Mas nenhum risco adicional se deve à troca de comando no Federal Reserve (Fed, o banco central americano). Em janeiro, assume o comando da instituição Ben Bernanke, que para muitos analistas tem uma perspectiva mais conservadora da economia.
- Não se pode prever como agirá o presidente do Fed até a sua posse. Lá ele encontrará uma equipe para desenvolver o trabalho em conjunto - diz Earp.

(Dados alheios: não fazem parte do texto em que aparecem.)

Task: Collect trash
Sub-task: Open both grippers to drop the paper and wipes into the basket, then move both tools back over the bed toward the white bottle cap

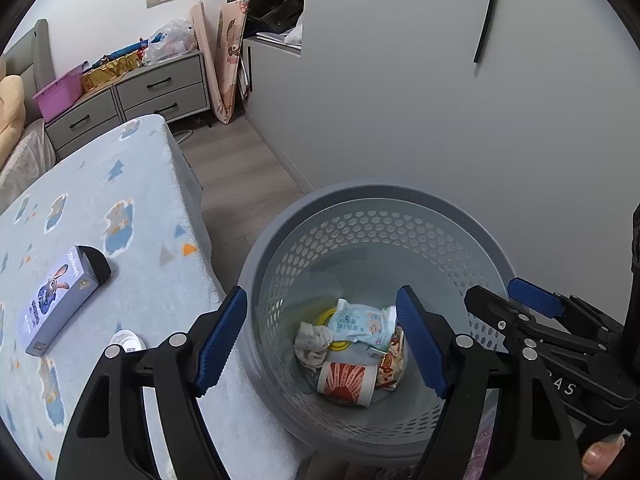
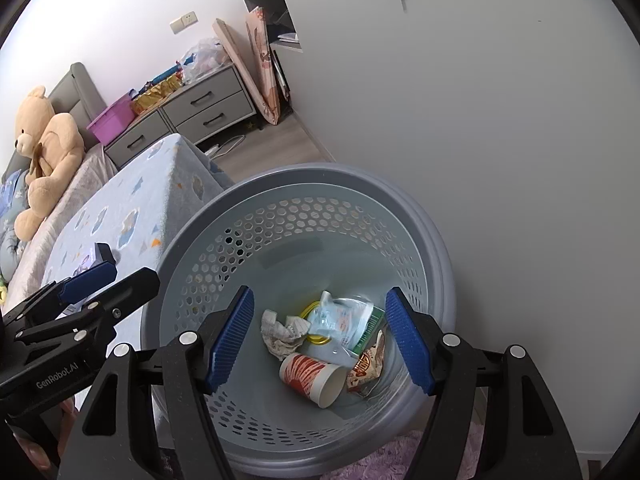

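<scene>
A grey perforated trash bin [image 1: 280,240] [image 2: 424,216] stands on the floor beside the bed. In it lie a red-and-white paper cup [image 1: 347,382] [image 2: 312,374], a crumpled tissue [image 1: 313,343] [image 2: 280,332], a blue wet-wipe pack [image 1: 360,322] [image 2: 340,320] and a snack wrapper [image 1: 390,364] [image 2: 366,364]. My left gripper [image 1: 322,340] is open and empty above the bin's left side. My right gripper [image 2: 320,340] is open and empty above the bin's mouth. On the bed lie a purple box [image 1: 60,296] and a small white lid-like thing [image 1: 128,340].
The bed with a blue patterned blanket [image 1: 120,208] [image 2: 132,216] is to the left. A grey wardrobe wall [image 1: 440,100] rises right behind the bin. Grey drawers [image 1: 160,92] with clutter stand at the back. A teddy bear [image 2: 44,152] sits on the bed. A pink rug [image 2: 400,460] lies below.
</scene>
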Action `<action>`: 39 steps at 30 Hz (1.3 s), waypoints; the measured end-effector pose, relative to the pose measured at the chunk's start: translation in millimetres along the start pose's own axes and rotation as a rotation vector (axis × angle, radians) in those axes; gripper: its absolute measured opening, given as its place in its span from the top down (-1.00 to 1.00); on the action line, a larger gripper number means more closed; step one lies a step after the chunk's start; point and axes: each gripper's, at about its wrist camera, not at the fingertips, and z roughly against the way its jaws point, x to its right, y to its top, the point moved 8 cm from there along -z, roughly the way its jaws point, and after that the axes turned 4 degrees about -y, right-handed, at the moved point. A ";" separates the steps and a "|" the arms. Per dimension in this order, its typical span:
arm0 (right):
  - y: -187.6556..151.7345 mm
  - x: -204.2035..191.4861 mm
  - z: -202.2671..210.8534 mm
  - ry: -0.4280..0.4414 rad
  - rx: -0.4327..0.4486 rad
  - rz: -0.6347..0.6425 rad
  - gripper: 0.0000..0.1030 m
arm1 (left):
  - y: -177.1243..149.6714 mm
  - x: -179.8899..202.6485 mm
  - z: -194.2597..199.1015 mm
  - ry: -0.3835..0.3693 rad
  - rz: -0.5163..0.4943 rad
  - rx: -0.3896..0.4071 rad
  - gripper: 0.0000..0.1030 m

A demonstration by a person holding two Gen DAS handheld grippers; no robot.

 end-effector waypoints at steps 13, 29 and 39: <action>-6.5 -4.5 1.7 0.014 -0.007 -0.005 -0.30 | -1.9 -11.9 15.2 0.026 0.025 0.020 -0.43; -7.4 -54.3 19.6 0.041 0.014 0.070 -0.37 | -11.7 -51.0 54.7 0.038 0.089 0.078 -0.43; -13.4 -99.0 25.3 0.067 0.027 0.126 -0.42 | -27.5 -92.5 78.6 0.062 0.143 0.109 -0.43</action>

- O órgão pensante do homem é o traseiro, pensa-se de acordo com a cadeira em que está sentado e isso vale para todos. Exemplo claro é o ministro Palocci, que quando era prefeito era contra a Lei de Responsabilidade Fiscal e hoje é seu defensor - emenda Erber, divertindo-se.
Para ele, o governo avançou na elaboração de uma política industrial capaz de levar o país a uma evolução de longo prazo, mas a trajetória foi interrompida.
- Mas o desenvolvimento não depende só dela. A política industrial interage com a política macroeconômica, que atualmente visa a manter taxas de crescimento baixas. Assim, não há espaço de atuação - avalia Erber.
Recentemente, o ministro da Fazenda, Antonio Palocci, defendeu-se das críticas sobre falta de recursos, referindo-se ao combate à aftosa, dizendo que havia problemas de projeto e não falta de dinheiro. Haveria problema semelhante em outras esferas de gestão?
- Sem dúvida, o desmantelamento do Estado ao longo dos anos 90 prejudicou a máquina e ajuda atrapalhar a liberação de recursos - admite Erber.
E traçam previsões pessimistas para o PT em 2006:
- O governo tentará reeditar a Velhinha de Taubaté, aquela que acredita no que o governo diz. Mas será difícil convencer a população se não for possível apresentar resultados no primeiro semestre, o que será muito complicado com a Fazenda segurando o dinheiro - aposta Earp.